Right

Jun. 20th, 2007 01:44 pm
[identity profile] freakytigger.livejournal.com posting in [community profile] poptimists
The promised follow-up questions (two of them in fact)

What have you been most right about? (The world may or may not have caught up to you on this)

Does being seen as "wrong" or "right" about music by other people bother you much?

What really really really gets me mad

Date: 2007-06-20 06:06 pm (UTC)
koganbot: (Default)
From: [personal profile] koganbot
Guess I need to elaborate on that final sentence. That something is popular is a reason why someone ought to study it, since we ought to take an interest in the world, but I don't generally feel that I'm the one who has to study it, and I won't unless someone I care about either likes it or hates it - the someone I care about at times being me. (Or I suppose unless someone offers me money.) But something's being popular greatly increases the likelihood of someone I care about hating it or liking it. The real issue, though, is this: People have opinions about things that are popular, and what's going on in what David Moore has dubbed The War Against Lindsay is that many many many people want to wear their contempt for or indifference towards Lohan et al. as a social marker or a badge of class solidarity. Paste magazine, whom I've written for - and seems to be run by nice people with good liberal ideals - devotes the final page of a recent issue to a comic about a Kerry-McConnell bill, "Take Out The Trash," a proposal to "forbid future discussion of the overly talked about trio of Paris Hilton, Britney Spears, and Lindsay Lohan." To be fair, maybe the comic is about the impossibility of not talking about them, since in the comic the senators can't stop themselves; but still there's the irony of a magazine devoting a page to trumpeting their decision not to talk about something. And so you have magazine writers wanting to sneer loudly at something while also congratulating themselves for making no effort to understand the people they're sneering at. And given that the sneer is aimed at (1) people who've made some great music, and - THIS IS THE REAL BATTLE - at (2) the audience for these people and this great music (e.g., me), this gets me real mad real fast. (Fwiw, there is too much stuff written and said about Lindsay et al., but conversely there's not nearly enough intelligent stuff written about them, and their music hasn't gotten nearly enough attention, though Britney at least once had high sales.)

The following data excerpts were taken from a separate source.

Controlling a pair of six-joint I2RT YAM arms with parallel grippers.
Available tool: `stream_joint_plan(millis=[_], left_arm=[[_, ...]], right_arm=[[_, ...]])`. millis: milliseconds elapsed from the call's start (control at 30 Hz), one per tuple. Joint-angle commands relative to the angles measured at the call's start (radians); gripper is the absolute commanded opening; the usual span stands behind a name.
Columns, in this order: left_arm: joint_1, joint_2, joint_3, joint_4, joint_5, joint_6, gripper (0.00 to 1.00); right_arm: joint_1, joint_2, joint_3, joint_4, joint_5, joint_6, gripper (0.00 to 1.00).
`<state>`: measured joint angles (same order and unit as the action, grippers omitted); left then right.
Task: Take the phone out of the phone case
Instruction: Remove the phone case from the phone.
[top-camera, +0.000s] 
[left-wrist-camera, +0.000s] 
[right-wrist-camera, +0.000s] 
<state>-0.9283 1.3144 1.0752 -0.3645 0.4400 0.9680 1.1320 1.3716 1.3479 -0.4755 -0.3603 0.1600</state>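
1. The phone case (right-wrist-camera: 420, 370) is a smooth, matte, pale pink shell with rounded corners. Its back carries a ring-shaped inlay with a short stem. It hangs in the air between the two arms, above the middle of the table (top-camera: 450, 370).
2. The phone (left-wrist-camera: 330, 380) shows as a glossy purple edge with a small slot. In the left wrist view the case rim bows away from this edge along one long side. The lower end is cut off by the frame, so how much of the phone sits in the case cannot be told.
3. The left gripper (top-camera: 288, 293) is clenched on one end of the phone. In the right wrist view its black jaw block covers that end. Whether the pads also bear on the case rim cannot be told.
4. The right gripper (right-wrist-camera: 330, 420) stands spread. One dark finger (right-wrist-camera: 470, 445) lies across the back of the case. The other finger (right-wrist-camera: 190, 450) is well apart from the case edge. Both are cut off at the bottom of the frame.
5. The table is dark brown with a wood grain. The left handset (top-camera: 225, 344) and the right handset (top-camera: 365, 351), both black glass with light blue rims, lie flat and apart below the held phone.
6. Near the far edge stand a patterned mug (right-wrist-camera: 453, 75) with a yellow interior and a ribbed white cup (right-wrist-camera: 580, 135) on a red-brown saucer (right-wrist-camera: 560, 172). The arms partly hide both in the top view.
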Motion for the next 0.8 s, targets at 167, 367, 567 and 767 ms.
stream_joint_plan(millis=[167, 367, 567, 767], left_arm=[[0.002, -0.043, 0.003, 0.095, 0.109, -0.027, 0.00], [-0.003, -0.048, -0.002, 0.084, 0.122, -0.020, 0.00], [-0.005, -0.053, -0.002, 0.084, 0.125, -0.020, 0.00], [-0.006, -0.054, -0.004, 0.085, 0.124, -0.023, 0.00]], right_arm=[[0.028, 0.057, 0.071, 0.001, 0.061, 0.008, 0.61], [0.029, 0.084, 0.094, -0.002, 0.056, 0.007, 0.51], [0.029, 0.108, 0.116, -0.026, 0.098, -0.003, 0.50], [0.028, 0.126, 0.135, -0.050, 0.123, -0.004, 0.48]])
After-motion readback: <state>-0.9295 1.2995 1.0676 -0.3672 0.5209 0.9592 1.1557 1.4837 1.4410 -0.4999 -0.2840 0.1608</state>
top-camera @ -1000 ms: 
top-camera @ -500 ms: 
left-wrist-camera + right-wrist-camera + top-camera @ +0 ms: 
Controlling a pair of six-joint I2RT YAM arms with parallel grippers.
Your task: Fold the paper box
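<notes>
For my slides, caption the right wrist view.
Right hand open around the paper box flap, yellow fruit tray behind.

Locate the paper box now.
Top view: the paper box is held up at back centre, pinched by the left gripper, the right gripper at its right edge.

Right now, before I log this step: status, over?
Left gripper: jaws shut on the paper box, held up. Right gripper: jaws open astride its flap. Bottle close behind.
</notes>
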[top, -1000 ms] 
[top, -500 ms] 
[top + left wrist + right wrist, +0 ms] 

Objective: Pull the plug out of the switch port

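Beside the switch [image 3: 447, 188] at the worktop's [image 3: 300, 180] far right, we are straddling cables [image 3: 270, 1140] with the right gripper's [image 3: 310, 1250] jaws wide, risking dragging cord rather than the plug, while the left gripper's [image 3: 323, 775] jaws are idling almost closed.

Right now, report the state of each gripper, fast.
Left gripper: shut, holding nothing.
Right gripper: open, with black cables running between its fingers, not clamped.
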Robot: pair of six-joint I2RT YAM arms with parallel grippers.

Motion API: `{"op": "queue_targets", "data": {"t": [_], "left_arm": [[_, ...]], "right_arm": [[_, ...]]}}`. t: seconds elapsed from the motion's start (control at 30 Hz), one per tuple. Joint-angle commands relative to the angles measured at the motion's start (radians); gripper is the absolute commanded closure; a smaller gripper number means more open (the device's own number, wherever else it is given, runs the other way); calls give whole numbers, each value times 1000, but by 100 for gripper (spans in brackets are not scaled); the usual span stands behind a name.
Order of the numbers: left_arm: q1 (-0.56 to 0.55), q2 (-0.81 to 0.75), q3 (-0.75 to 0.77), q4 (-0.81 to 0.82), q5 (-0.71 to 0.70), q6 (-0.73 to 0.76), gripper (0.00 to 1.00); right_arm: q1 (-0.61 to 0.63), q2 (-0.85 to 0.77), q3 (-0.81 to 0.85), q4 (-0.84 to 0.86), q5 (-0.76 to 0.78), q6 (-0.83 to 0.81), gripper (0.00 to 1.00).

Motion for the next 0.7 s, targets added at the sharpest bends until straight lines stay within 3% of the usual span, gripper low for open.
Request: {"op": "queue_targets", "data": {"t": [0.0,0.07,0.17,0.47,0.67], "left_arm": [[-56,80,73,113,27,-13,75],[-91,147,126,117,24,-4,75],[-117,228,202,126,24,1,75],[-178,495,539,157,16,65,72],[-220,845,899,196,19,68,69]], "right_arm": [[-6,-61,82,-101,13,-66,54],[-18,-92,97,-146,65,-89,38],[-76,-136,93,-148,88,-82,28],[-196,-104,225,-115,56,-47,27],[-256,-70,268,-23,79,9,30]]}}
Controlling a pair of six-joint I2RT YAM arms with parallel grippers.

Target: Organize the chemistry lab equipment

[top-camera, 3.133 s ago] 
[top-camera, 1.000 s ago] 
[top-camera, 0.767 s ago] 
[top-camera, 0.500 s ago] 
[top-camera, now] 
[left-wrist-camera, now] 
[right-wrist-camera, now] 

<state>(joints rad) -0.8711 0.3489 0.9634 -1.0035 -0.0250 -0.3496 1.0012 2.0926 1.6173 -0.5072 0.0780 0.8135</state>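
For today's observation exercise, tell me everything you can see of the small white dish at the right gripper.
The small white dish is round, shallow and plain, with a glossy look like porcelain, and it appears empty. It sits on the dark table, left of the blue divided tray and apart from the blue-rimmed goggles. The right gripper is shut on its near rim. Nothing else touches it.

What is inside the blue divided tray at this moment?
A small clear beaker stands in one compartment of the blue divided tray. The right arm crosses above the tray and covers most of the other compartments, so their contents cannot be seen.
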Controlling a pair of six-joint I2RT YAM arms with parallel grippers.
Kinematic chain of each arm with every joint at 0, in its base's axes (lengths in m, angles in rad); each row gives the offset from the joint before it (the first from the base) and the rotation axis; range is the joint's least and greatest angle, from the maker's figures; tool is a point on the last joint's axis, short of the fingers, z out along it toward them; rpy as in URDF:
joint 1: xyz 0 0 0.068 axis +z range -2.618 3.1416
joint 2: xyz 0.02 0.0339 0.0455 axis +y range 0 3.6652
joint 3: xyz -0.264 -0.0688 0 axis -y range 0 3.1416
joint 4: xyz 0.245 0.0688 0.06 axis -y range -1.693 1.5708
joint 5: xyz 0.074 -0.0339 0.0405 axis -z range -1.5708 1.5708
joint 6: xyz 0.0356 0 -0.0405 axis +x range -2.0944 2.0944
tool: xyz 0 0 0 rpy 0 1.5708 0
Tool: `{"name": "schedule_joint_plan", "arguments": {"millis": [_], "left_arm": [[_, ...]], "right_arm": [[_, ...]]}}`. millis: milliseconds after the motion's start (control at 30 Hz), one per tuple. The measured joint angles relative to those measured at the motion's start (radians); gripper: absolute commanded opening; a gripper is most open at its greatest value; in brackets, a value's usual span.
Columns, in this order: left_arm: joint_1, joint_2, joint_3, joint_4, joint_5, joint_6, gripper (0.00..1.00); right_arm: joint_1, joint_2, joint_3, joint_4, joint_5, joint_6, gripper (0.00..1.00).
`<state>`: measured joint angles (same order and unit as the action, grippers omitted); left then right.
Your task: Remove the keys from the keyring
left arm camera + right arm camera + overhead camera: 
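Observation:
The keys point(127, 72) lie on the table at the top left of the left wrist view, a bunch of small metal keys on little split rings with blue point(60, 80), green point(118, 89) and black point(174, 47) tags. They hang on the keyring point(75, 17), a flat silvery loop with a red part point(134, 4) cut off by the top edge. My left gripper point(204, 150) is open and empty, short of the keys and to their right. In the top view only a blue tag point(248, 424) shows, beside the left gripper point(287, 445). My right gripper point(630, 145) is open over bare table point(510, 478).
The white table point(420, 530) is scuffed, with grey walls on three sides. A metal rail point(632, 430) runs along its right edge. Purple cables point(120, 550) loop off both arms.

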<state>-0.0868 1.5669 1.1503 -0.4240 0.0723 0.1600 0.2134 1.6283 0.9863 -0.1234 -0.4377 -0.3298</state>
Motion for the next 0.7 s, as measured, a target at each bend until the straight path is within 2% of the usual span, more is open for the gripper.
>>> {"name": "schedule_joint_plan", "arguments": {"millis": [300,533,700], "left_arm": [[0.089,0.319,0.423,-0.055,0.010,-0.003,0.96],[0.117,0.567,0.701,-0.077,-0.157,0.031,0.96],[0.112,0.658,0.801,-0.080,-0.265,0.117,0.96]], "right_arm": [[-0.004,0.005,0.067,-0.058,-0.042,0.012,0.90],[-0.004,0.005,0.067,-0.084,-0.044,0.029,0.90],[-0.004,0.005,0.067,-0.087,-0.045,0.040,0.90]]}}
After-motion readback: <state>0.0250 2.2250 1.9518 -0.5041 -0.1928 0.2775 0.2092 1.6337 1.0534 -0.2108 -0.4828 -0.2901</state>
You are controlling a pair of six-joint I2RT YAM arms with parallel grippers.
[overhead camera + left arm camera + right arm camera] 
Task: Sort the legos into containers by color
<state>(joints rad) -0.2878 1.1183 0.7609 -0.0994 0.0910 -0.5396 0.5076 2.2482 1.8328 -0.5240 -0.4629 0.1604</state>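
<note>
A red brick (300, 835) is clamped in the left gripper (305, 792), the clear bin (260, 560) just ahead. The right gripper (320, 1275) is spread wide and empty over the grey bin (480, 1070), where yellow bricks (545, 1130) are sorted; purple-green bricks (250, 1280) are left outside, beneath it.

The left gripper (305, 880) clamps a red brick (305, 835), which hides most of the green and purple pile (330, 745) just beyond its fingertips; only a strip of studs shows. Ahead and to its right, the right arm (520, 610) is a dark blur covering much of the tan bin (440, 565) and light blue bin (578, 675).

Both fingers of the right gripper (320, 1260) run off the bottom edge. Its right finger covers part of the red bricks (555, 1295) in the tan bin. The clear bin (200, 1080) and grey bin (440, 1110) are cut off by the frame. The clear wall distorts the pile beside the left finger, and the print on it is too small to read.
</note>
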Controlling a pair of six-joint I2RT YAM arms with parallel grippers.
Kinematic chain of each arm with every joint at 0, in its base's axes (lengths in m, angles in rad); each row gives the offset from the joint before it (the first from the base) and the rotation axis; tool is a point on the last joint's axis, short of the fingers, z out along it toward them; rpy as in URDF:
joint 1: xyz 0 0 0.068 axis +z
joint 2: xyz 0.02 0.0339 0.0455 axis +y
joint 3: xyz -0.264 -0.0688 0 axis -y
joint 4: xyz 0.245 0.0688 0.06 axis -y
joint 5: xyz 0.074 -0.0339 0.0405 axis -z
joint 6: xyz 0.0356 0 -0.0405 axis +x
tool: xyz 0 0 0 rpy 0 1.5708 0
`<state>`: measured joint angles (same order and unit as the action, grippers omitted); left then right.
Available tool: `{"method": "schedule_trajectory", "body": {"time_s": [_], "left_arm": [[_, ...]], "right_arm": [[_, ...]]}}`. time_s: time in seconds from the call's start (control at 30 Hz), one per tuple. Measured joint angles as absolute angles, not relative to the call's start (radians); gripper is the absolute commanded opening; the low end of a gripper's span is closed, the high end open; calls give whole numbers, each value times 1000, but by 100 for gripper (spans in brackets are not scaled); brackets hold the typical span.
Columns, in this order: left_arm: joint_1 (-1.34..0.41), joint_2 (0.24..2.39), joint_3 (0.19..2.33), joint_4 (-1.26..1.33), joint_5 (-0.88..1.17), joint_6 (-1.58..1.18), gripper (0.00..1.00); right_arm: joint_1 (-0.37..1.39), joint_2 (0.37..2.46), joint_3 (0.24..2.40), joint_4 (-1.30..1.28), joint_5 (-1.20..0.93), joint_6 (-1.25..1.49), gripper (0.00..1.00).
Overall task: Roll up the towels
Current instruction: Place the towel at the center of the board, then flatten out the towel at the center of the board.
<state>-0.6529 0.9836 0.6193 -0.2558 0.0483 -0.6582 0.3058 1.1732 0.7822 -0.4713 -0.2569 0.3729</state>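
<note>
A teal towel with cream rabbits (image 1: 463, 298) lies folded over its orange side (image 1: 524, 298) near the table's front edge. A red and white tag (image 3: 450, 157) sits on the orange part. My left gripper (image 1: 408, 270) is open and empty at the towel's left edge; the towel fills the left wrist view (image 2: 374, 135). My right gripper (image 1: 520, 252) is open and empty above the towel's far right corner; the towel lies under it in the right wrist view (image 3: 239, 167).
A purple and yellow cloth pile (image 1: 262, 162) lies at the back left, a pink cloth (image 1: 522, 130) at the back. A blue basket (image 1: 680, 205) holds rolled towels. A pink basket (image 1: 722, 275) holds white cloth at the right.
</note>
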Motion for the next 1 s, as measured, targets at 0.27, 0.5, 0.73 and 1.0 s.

Re: What really really really gets me mad

Date: 2007-06-20 07:46 pm (UTC)
From: [identity profile] skyecaptain.livejournal.com
Won't go into where I thought I was right (though M. Matos semi-mockingly called me the little-known writer of "the most important music review of the decade"!), but in line w/ what Frank just said, I wrote this on Marc Hogan's blog, part of a longer semi-incoherent rant and convo (https://www.blogger.com/comment.g?blogID=6302794271451371310&postID=2582398475964053466) (truncated):

...good music writing could come from anywhere. It doesn't come from very many places about ANY kind of music right now, but there's not a direct correlation to the music being discussed (there's a lot of amazing music with little to zero good criticism about it, just waiting to be written) [...] But hey, how about Fergie? Lots and lots and lots of words, but NO GOOD CRITICISM about her album, and it's a great album! (If Sanjaya puts out a great album, maybe I'll want to read good words/have a good convo about him, but for now he hasn't done anything to merit one.) How about HSM, the #1 CD of the year, probably a bajillion words written on it and not a one of 'em will make anyone, including me, even remotely interested in listening to it (usually the underlying point in those articles was that non-kids SHOULDN'T be listening to it, and shouldn't be expected to -- it was for the primal preteen hordes. Why?). [...] performers who get fifty ZILLION words and not a single one that makes me want to do anything but stop reading

Re: What really really really gets me mad

Date: 2007-06-21 01:25 am (UTC)
From: [identity profile] mooxyjoo.livejournal.com
frank, how would you assess the situation if (1) just completely dropped out of it?

you are obviously quite intent on keeping it in there, but it seems that people you would like to fault for their opinions about any of the relevant entertainers (often for stuff related to (2), on your end and theirs) will absolutely refuse - basically everything, refuse to consider, refuse to think, refuse to be convinced, refuse to ignore without sneering, refuse to give a pass to for 'non-musical' reasons - if you do keep it. i wonder what effect it has on the larger conversational and social stuff, and whether it has to.

by 'dropped out' i don't mean 'you stop believing that the music is great', but 'you stop insisting that it is to unsympathetic interlocutors'.